Revision history for this message
Eli Qiao (taget-9) wrote :

found that this is a bug of docker 1.7.1, see below bug report :

https://bugzilla.redhat.com/show_bug.cgi?id=1244124

there were already new packages with fixes.

I found there is a possible workaround.

if first time run systemctl start swarm-agent.service failed to start that service,
we can find the container already created by `docker ps -a`
then try another `docker start $container_id`, even it gives error message again
::
Post http:///var/run/docker.sock/v1.19/containers/54d4b47fbd03c3f77340b06e7deb50830f531a1186ba12da9527f3504d14d434/start: EOF. Are you trying to connect to a TLS-enabled daemon without TLS?

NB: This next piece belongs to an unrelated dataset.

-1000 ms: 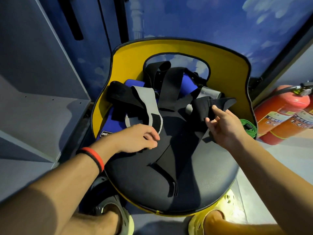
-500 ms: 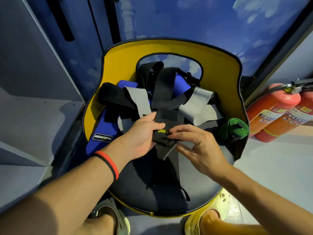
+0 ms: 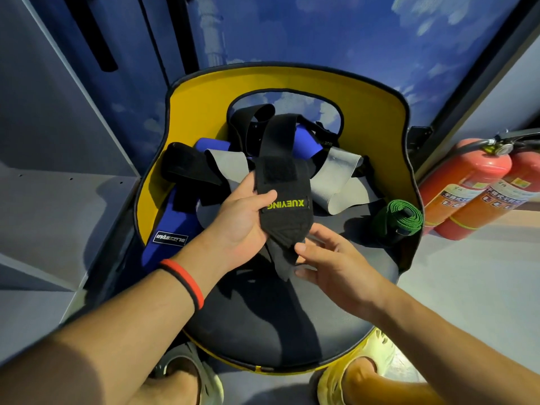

the container is running actually.

Eli Qiao (taget-9)
Changed in magnum:
assignee: Eli Qiao (taget-9) → nobody
Revision history for this message
Eli Qiao (taget-9) wrote :

this is a testing with tls enable cases with atomic-5 image, http://paste.openstack.org/show/474775/

Revision history for this message
Eli Qiao (taget-9) wrote :

(14时51分16秒) Tango: eliqiao: We discussed the docker run problem with atomic-5 on the IRC meeting this week
(14时51分29秒) Tango: eliqiao: It's important to fix this
(14时51分55秒) Tango: eliqiao: apmelton confirmed that the build from kojipkgs for docker 1.7.1 is bad
(14时52分45秒) Tango: eliqiao: We agreed to try out docker 1.8.1. I have built the new image and am testing it now

Changed in magnum:
status: New → Confirmed
Revision history for this message
Eli Qiao (taget-9) wrote :

Update from Ton's mail

I rebuilt the 2 images and uploaded to
https://fedorapeople.org/groups/magnum/

Here are the md5sum for Eli:
fedora-21-atomic-5-d181.qcow2 cebefc0c21fb8567e662bf9f2d5b78b0
fedora-21-atomic-6-d181.qcow2 f952a15064c6366fde6af8b3a452c699

Egor, Ton and me are working on new image testing.

-Eli

Revision history for this message
Ma Wen Cheng (mars914) wrote :

I had a try on the new images fedora-21-atomic-5-d181.qcow2 and fedora-21-atomic-6-d181.qcow2 , failed to create swarm bay with the error:
Resource CREATE failed: WaitConditionFailure: resources.swarm_nodes.resources[0].resources.node_agent_wait_condition: swarm-agent service failed to start.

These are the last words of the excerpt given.